As mentioned above the lead scoring work had been well received so we intended to focus on laying the foundation for this effort to continue well into the future. One of the primary areas to collect data was during new user onboarding which had not been updated for years. We planned to completely redesign it to remove superfluous steps and add new steps that we had predetermined would increase the strength of our lead scoring model.
Coordinating closely with sales leadership we wanted to bring meeting scheduling in app. Up until this point leads would receive emails that asked for times or led to a scheduling portal. Following the theme of utilizing in-app traffic, we believed we could see an incremental increase in meetings scheduled with sales. The in-app scheduling component would only show up when the sales team proactively reached out to the business in question, thus creating a new channel of sales outreach if a business ever visited pinterest.com.

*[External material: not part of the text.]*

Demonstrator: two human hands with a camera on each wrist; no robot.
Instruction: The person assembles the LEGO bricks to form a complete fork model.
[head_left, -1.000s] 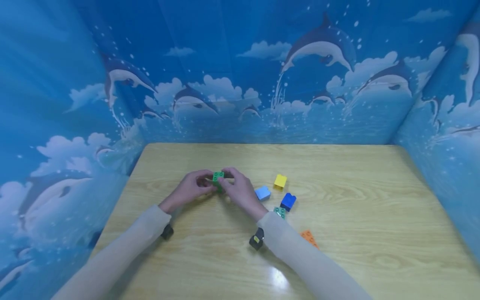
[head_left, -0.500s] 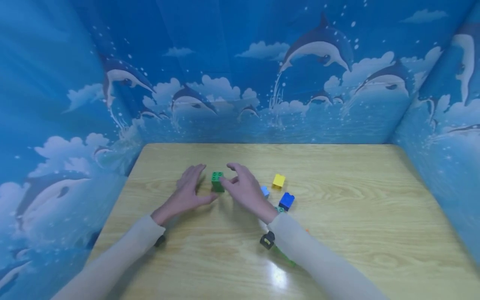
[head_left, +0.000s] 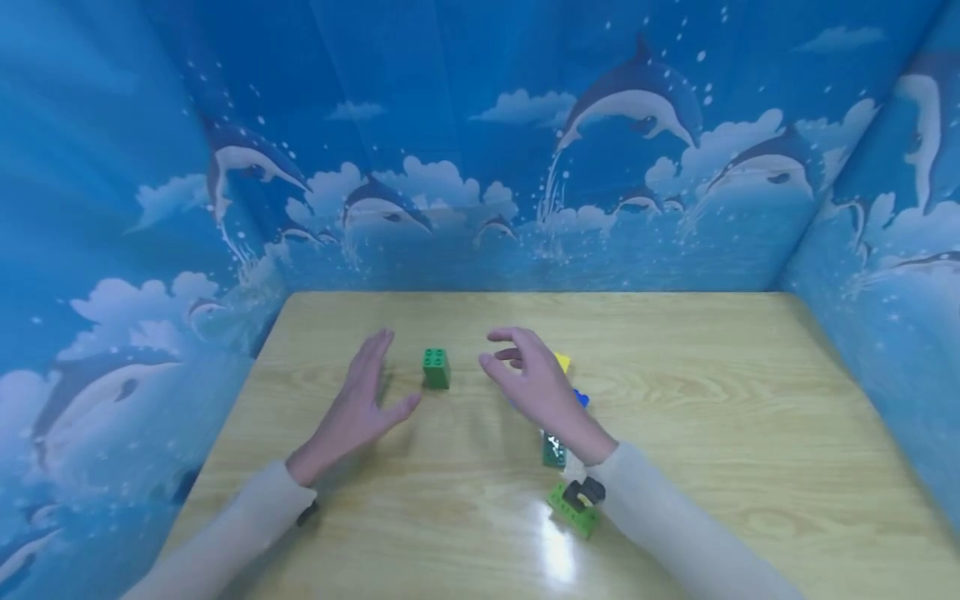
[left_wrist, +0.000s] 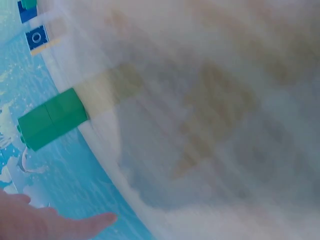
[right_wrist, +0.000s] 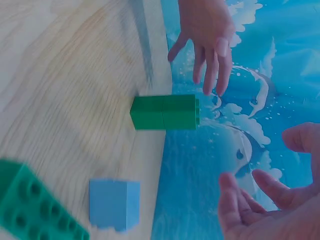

Allowing businesses to reach out to sales for help at any point in their journey
A redesigned onboarding to collect further signal from businesses
Scheduling in app to allow for leads to instantly book meetings
Outcome
By the end of this period we saw a large acceleration in all of our KPIs, the most important being a 2x increase in net new quarterly revenue year over year. This was partially due to the large impact we had in the past 4-5 months but it also had to do with the long term nature of our customer life. The work we successfully completed in the seed capital stage was beginning to pick up steam. For example the inbound lead generation work from this initiative began to compound. This led to about 40% of all businesses who came in through inbound sales channels to be from these efforts.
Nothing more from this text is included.